**Entries supplied:**
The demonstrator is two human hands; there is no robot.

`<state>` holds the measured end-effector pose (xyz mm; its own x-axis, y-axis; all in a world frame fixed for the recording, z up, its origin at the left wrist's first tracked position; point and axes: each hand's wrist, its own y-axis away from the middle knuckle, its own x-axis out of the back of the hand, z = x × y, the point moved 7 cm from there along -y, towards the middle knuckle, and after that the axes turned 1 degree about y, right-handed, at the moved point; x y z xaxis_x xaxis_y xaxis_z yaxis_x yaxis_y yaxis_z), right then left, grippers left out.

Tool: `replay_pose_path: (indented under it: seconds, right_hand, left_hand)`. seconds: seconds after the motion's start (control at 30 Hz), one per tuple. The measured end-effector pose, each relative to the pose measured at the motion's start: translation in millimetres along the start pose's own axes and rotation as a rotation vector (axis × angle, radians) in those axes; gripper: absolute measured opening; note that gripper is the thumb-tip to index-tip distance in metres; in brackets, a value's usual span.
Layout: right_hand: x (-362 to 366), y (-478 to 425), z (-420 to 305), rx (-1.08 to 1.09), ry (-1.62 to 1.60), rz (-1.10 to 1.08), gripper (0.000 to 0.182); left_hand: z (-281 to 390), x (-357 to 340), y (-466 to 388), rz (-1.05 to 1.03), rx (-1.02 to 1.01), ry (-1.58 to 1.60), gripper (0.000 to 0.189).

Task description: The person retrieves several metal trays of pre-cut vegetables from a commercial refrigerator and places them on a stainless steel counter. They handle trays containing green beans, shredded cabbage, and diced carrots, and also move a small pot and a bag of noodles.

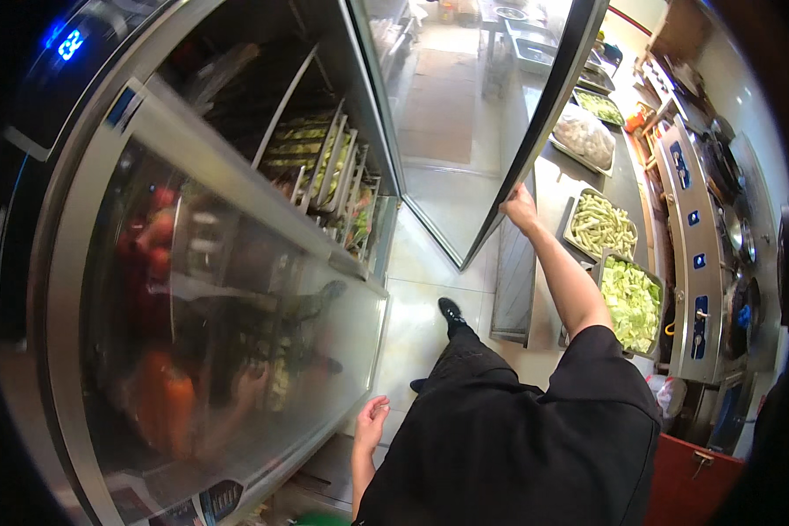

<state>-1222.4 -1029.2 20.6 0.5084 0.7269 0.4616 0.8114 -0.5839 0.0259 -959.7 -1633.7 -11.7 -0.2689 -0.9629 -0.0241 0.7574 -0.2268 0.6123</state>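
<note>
My right hand (519,207) grips the dark outer edge of an open glass fridge door (457,141), my arm stretched out before me. Low by my side hangs my left hand (371,424), holding nothing, fingers loosely curved. It is nearest to a second glass door (237,342), which is fogged with reflections and stands on the left. Behind the open door, the upright display fridge (389,223) shows metal trays of cut green vegetables (325,158) stacked on its racks. Red and orange shapes (161,230) appear blurred in the left glass.
On the right, a steel counter (544,289) carries a tray of chopped cabbage (631,306), a tray of green bean-like pieces (601,227) and a bagged tray (585,138). Beyond it runs a stove (690,263) with pans. Pale floor tiles (414,309) lie under my feet.
</note>
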Motion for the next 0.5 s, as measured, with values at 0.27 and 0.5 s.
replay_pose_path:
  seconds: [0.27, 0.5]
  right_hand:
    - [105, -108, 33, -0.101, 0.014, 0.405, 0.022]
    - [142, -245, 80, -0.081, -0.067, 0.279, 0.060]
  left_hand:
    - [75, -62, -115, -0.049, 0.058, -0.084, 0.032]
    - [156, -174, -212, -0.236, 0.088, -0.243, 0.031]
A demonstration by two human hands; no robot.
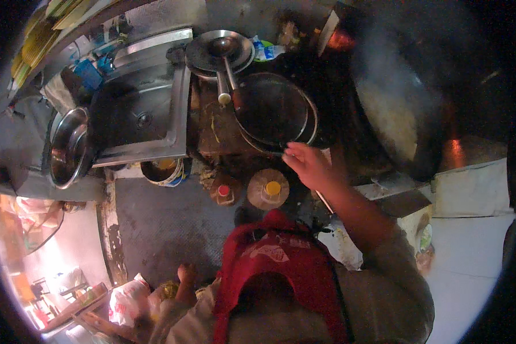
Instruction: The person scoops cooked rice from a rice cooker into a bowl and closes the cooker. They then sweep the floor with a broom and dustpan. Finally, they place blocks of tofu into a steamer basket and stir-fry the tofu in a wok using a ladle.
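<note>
My right hand (307, 165) is over the near rim of a dark round pan (273, 114), its fingers bent toward the rim. Whether they touch or grip it is unclear. Below the wrist shows a thin pale rod (324, 201). To the hand's right, steam rises from a large dark wok (428, 159) with pale food (391, 116) inside. My left hand (187, 273) hangs low at my left side, small and blurred. On the floor ahead stand a plastic jug with a red cap (223, 191) and another with a yellow cap (271, 189).
A metal sink (182, 107) stands left, with a steel bowl (71, 148) at its outer side. A long-handled steel ladle (230, 73) rests on a steel pan (198, 53) behind the dark pan. Flame (342, 39) glows at the back. A bucket (163, 170) stands below the sink.
</note>
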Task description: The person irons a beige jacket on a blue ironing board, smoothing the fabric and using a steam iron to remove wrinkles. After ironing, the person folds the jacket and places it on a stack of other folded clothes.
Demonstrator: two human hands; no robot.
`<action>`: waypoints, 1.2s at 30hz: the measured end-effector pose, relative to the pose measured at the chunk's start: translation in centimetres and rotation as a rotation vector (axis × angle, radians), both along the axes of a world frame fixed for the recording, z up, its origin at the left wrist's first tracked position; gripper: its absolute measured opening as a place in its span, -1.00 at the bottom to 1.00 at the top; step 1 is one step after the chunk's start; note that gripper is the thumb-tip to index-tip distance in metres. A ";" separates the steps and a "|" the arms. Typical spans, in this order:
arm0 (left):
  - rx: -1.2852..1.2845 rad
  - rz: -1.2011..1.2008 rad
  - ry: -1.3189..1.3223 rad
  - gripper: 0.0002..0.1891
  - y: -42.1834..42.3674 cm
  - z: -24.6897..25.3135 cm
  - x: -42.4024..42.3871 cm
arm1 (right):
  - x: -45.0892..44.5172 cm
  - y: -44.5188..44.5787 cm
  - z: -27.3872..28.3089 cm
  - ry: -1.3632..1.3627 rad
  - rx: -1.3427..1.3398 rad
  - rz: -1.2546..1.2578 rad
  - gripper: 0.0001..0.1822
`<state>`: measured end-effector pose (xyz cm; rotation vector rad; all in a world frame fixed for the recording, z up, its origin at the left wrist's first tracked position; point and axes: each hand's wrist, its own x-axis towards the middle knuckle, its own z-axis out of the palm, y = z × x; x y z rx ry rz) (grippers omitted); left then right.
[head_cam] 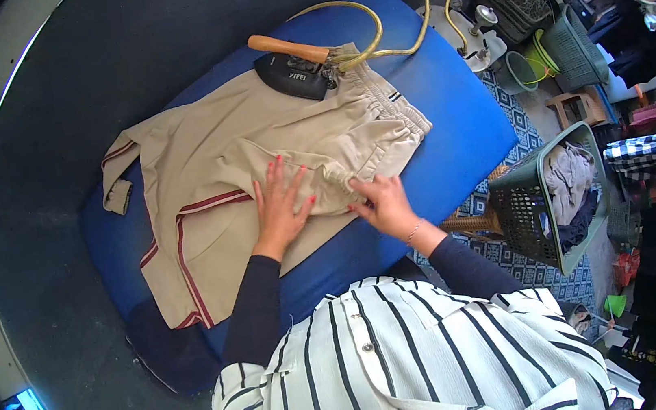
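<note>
A beige garment point(196, 135) with a gathered elastic waistband and maroon-and-white trim lies spread over a blue padded ironing board point(465, 120). My left hand point(282, 210) rests flat on the fabric, fingers apart. At the garment's near right side, the thumb and fingers of my right hand point(386, 204) pinch a gathered cuff point(337, 180); the fingertips are partly hidden. Beyond both hands, a black Yifei iron point(294, 77) with a wooden handle sits on the garment beside the waistband. Neither hand touches it.
A gold-coloured hose point(376, 21) runs from the iron across the board's far end. To the right stand a green plastic basket point(519, 212) of clothes, a small stool point(577, 108) and a bucket point(517, 72). A lit phone point(24, 409) lies at the far left.
</note>
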<state>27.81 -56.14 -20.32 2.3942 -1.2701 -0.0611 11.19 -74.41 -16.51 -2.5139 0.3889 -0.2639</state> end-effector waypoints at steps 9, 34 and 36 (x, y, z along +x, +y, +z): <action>0.212 0.426 -0.166 -0.18 13.6 3.5 3.4 | -0.1 -13.7 1.4 0.086 0.816 -0.243 -0.70; 0.093 0.101 -0.211 -0.63 14.2 1.4 1.5 | 2.7 -19.2 1.0 0.208 0.278 -0.399 -0.66; 0.023 0.150 -0.150 -0.61 10.5 0.5 2.6 | 4.4 -15.5 3.8 -0.070 -0.043 -0.274 -0.68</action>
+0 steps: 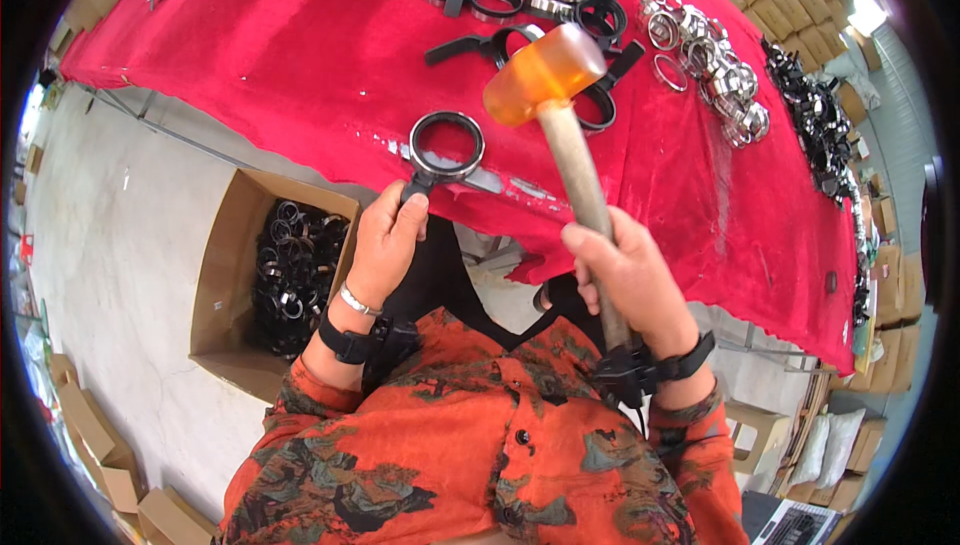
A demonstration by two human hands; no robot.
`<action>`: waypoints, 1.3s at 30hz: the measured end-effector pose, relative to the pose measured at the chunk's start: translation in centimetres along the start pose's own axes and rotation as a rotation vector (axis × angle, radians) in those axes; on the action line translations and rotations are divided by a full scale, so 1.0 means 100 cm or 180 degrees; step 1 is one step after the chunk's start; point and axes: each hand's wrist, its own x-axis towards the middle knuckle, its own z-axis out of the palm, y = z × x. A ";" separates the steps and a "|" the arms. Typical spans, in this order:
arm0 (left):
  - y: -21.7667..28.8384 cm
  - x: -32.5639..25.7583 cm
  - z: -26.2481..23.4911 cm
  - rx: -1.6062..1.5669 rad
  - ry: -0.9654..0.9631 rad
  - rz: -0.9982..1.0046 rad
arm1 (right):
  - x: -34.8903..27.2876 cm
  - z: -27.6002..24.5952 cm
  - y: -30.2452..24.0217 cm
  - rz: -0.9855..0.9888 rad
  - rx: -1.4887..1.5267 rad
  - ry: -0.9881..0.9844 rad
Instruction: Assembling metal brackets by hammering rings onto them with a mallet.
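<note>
Red cloth [300, 55] behind mallet [545, 77], grey floor [120, 215]

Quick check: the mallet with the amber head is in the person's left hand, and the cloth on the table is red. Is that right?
Not quite: the head view shows the mallet in the right hand. The left hand holds a black-handled ring instead. The amber head and red cloth are as you said.

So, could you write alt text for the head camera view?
A person's right hand grips an amber-headed mallet while the left hand holds a black-handled ring at a red-covered table. Silver rings lie on it; a cardboard box holds more ring parts.
</note>
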 end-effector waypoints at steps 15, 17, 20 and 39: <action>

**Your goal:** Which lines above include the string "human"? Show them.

**Task answer:**
The demonstrator is two human hands; there is no robot.
A demonstration by two human hands; no robot.
Demonstrator: two human hands; no robot.
A demonstration by two human hands; no robot.

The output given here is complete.